*** Data section ***

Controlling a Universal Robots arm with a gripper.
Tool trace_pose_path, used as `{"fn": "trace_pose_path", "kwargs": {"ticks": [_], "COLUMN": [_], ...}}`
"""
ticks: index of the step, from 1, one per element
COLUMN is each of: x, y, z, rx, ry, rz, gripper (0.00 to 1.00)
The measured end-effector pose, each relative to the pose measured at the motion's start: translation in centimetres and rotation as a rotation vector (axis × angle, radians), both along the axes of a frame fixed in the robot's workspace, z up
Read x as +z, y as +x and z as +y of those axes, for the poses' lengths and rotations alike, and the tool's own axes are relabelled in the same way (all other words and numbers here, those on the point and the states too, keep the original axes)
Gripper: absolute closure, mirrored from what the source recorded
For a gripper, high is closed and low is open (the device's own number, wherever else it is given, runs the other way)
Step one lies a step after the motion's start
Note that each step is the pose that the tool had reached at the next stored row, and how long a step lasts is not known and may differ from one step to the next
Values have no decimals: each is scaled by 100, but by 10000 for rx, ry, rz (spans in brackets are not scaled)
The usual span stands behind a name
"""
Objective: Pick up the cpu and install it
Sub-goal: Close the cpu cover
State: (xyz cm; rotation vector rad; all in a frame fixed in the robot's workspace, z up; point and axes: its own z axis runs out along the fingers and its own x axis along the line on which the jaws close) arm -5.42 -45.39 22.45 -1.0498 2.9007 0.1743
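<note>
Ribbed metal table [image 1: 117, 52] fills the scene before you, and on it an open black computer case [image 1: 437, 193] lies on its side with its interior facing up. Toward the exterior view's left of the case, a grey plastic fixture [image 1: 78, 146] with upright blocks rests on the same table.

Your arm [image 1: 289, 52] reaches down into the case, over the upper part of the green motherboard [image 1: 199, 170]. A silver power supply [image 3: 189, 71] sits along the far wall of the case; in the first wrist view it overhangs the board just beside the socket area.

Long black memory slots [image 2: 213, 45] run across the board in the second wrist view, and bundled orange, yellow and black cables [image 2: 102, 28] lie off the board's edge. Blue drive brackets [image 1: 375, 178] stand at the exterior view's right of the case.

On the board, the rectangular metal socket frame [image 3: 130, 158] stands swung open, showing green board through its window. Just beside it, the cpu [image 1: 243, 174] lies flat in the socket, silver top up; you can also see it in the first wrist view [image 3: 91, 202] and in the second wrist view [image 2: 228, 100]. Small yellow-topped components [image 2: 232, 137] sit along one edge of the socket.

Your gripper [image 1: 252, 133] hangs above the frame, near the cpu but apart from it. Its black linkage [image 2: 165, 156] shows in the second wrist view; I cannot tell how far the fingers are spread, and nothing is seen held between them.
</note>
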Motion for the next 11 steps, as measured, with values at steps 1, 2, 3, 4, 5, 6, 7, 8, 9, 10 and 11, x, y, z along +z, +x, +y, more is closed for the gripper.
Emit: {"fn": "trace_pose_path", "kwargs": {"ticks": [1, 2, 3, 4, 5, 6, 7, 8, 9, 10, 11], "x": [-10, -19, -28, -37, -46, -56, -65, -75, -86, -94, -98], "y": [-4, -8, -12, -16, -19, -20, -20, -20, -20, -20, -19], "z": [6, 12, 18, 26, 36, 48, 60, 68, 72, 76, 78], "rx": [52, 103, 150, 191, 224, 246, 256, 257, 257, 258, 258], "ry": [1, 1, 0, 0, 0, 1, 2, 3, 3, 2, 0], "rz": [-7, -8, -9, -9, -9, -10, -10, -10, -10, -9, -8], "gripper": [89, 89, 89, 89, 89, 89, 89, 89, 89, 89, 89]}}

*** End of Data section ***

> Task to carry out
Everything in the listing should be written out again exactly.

> Result for this exercise
Controlling a Universal Robots arm with a gripper.
Tool trace_pose_path, used as `{"fn": "trace_pose_path", "kwargs": {"ticks": [_], "COLUMN": [_], ...}}`
"""
ticks: index of the step, from 1, one per element
COLUMN is each of: x, y, z, rx, ry, rz, gripper (0.00 to 1.00)
The measured end-effector pose, each relative to the pose measured at the motion's start: translation in centimetres and rotation as a rotation vector (axis × angle, radians), both along the axes of a frame fixed in the robot's workspace, z up
Read x as +z, y as +x and z as +y of those axes, for the poses' lengths and rotations alike, and the tool's own axes are relabelled in the same way (all other words and numbers here, those on the point and the states too, keep the original axes)
Gripper: absolute closure, mirrored from what the source recorded
For a gripper, high is closed and low is open (the device's own number, wherever else it is given, runs the other way)
Step one lies a step after the motion's start
Note that each step is the pose that the tool had reached at the next stored row, and how long a step lasts is not known and may differ from one step to the next
Values have no decimals: each is scaled by 100, but by 10000 for rx, ry, rz (spans in brackets are not scaled)
The usual span stands behind a name
"""
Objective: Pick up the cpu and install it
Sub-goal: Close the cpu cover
State: (xyz cm; rotation vector rad; all in a frame fixed in the robot's workspace, z up; point and axes: its own z axis runs out along the fingers and its own x axis along the line on which the jaws close) arm -5.42 -45.39 22.45 -1.0498 2.9007 0.1743
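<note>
Ribbed metal table [image 1: 117, 52] fills the scene before you, and on it an open black computer case [image 1: 437, 193] lies on its side with its interior facing up. Toward the exterior view's left of the case, a grey plastic fixture [image 1: 78, 146] with upright blocks rests on the same table.

Your arm [image 1: 289, 52] reaches down into the case, over the upper part of the green motherboard [image 1: 199, 170]. A silver power supply [image 3: 189, 71] sits along the far wall of the case; in the first wrist view it overhangs the board just beside the socket area.

Long black memory slots [image 2: 213, 45] run across the board in the second wrist view, and bundled orange, yellow and black cables [image 2: 102, 28] lie off the board's edge. Blue drive brackets [image 1: 375, 178] stand at the exterior view's right of the case.

On the board, the rectangular metal socket frame [image 3: 130, 158] stands swung open, showing green board through its window. Just beside it, the cpu [image 1: 243, 174] lies flat in the socket, silver top up; you can also see it in the first wrist view [image 3: 91, 202] and in the second wrist view [image 2: 228, 100]. Small yellow-topped components [image 2: 232, 137] sit along one edge of the socket.

Your gripper [image 1: 252, 133] hangs above the frame, near the cpu but apart from it. Its black linkage [image 2: 165, 156] shows in the second wrist view; I cannot tell how far the fingers are spread, and nothing is seen held between them.
</note>
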Motion for the next 11 steps, as measured, with values at steps 1, 2, 3, 4, 5, 6, 7, 8, 9, 10 and 11, x, y, z along +z, +x, +y, more is closed for the gripper.
Emit: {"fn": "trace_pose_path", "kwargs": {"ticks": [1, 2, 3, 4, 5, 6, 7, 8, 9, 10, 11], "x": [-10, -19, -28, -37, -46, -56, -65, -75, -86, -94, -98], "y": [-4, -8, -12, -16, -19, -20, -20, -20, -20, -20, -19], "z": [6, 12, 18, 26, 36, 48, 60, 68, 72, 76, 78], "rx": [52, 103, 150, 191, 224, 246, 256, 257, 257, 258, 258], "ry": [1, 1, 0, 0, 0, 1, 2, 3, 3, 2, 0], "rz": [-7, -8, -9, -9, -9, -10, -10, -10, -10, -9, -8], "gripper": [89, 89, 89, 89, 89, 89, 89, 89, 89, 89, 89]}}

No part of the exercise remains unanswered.